A few weeks ago, the day before we jetted off to Portugal, Chris and I hopped on a train to the most easterly point of Kent, Southern England. The reason? To visit a tiny garden owned by this man, the Frustrated Gardener, Dan Cooper.
Open on the National Garden Scheme I’ve been wanting to visit The Watch House for a long time and this year our calendars were in sync. Dan’s garden is small, about twice the size of our patio, and maximises space in a number of very clever ways. Primarily using an aspect no garden is short of: up.
Small trees, shrubs and enormous tropical perennials (most growing to that size in a season after going on holiday in the garage for winter) make tremendous use of vertical space allowing more plants to be crammed in. Rather than feel busy, this creates a private enclosed dining area with tiered, dense borders.
There are two main areas to The Watch House garden, the jungle garden and the newer gin and tonic garden. The former is called a jungle for a reason, over time it has become a literal jungle of unusual and exciting exotics while keeping sociable areas accessible. Complete with a BBQ, sink and dining table, allowing guests to eat and marvel at the impeccable gingers, cannas, astelia and agapanthus. I’m listing a small number of the plants Dan has lovingly grown.
One of my favourite groupings was the above combo of Aeonium arboreum ‘Zwartkop’, Scheduler yuccoides, Echium, Tillandsia(!) and the beautiful bark of the tree. Everyone was asking the name of the tree, including me. Dan rolled “Lyonothamnus floribundus ssp. aspleniifolius” casually off the tongue before laughing and telling us to look up Santa Cruz Ironwood.
Dan possesses an enviable quality which is an eye for good husbandry. The garden and home are cut straight from a magazine and when it comes to the plants, you’d be hard pressed to find a leaf out of place. It’s an important point in small gardens that can’t be stressed enough, in small spaces everything is on show.
Often you’re best hiding tatty plants behind others or binning them if you have people coming over and want the garden at its best. Alternatively, you can be like Dan and grow every plant well, putting in the time to check on and look after them.
I love the writing room, filled with colourful houseplants and overlooking the gin and tonic garden. I had a particular fondness for the relatively new gin and tonic garden, though I’m not sure why. Perhaps the link to gin… or because it had lots of smaller plants, cramming even more in, or because it had more pink and purple.

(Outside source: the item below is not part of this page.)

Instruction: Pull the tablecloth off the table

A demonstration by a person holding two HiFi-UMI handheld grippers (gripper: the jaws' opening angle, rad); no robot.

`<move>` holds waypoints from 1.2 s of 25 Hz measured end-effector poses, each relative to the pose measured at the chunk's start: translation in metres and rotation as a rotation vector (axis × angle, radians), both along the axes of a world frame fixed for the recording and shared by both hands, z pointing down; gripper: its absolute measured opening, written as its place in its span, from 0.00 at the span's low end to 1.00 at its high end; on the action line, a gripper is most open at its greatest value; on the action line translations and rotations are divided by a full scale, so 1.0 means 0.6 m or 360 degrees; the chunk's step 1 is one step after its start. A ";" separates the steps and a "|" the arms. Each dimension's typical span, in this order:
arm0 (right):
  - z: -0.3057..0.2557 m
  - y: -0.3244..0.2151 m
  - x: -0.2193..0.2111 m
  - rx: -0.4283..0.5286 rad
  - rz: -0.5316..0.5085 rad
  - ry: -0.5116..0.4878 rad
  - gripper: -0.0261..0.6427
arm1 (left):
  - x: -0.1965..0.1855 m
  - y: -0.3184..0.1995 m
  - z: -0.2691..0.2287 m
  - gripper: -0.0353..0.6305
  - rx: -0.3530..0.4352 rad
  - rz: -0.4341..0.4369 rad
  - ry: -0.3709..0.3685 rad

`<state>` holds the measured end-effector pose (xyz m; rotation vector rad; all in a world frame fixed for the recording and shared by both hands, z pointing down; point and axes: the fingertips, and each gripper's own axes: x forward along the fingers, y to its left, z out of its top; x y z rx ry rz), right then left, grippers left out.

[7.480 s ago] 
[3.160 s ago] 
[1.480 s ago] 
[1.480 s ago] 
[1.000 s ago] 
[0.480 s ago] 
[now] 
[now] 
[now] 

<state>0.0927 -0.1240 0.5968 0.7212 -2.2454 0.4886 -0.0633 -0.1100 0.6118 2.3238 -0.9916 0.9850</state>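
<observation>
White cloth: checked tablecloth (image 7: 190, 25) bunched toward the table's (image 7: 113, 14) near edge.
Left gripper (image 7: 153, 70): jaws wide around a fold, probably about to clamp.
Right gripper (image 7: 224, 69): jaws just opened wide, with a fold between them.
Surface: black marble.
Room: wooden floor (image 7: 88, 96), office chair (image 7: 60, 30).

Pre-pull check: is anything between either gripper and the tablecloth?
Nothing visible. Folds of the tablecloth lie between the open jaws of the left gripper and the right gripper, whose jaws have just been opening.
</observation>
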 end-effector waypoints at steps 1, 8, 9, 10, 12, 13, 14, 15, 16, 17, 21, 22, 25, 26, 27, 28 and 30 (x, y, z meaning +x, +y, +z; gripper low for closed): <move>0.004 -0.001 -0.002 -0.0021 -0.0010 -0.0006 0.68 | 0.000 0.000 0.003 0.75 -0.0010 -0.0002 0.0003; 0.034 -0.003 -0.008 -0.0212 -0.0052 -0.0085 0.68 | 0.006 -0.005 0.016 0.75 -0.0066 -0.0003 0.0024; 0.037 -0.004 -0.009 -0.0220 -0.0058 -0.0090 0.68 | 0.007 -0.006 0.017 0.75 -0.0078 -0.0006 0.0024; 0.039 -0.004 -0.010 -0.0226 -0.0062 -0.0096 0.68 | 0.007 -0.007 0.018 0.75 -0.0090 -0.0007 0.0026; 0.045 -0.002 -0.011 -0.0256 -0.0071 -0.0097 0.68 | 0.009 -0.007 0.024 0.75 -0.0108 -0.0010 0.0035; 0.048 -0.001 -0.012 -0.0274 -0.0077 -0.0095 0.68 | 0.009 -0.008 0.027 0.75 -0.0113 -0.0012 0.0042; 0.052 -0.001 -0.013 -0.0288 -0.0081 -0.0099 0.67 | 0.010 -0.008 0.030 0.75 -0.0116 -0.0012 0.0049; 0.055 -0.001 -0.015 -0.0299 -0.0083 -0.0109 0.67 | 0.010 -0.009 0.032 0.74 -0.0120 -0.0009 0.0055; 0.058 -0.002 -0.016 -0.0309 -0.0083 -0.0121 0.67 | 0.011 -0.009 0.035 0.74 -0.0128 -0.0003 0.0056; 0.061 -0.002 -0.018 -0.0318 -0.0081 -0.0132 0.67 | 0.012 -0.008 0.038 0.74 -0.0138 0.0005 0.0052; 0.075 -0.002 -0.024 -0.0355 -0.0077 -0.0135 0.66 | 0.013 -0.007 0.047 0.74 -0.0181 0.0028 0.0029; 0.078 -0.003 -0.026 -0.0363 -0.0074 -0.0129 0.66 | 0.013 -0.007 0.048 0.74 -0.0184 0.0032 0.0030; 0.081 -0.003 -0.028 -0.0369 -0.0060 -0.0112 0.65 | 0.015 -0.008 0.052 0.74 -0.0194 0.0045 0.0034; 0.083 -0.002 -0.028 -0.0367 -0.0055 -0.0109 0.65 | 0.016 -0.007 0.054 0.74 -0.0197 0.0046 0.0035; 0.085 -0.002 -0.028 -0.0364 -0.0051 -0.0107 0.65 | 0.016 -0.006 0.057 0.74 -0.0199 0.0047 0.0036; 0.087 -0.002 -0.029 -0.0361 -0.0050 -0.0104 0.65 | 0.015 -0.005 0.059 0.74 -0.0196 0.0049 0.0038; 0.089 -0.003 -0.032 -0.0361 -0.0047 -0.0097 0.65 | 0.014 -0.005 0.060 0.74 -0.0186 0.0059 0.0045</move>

Whatever, it looks great and I loved the way Dan created little collections of colour themed plants throughout both gardens. Below Cordyline ‘Pink Passion’ is the star among pink dahlias and solenostemon.
I had a lot of fun nosing around the greenhouse too. Given I grow lots of veg and fruit on my allotment, I was – and I don’t say this lightly – blown away by Dan’s tomatoes. Does this man know how to grow anything badly?! I think not.
I don’t recall exactly when I first started reading Dan’s blog but it was a good few years ago. I’m drawn to people who are genuinely excited by the stuff they do. A clue is usually when someone can talk about it all day and you can happily listen as they pass that excitement on. Read Dan’s blog or listen to him talk about his garden and you’ll end up loving plants as much as he does while learning a hell of a lot along the way.
Visit The Watch House in Broadstairs, Kent when it opens on the National Garden Scheme next year and see it on Gardener’s World soon. It was well worth the journey and Broadstairs itself is a beautiful little seaside town to spend the day.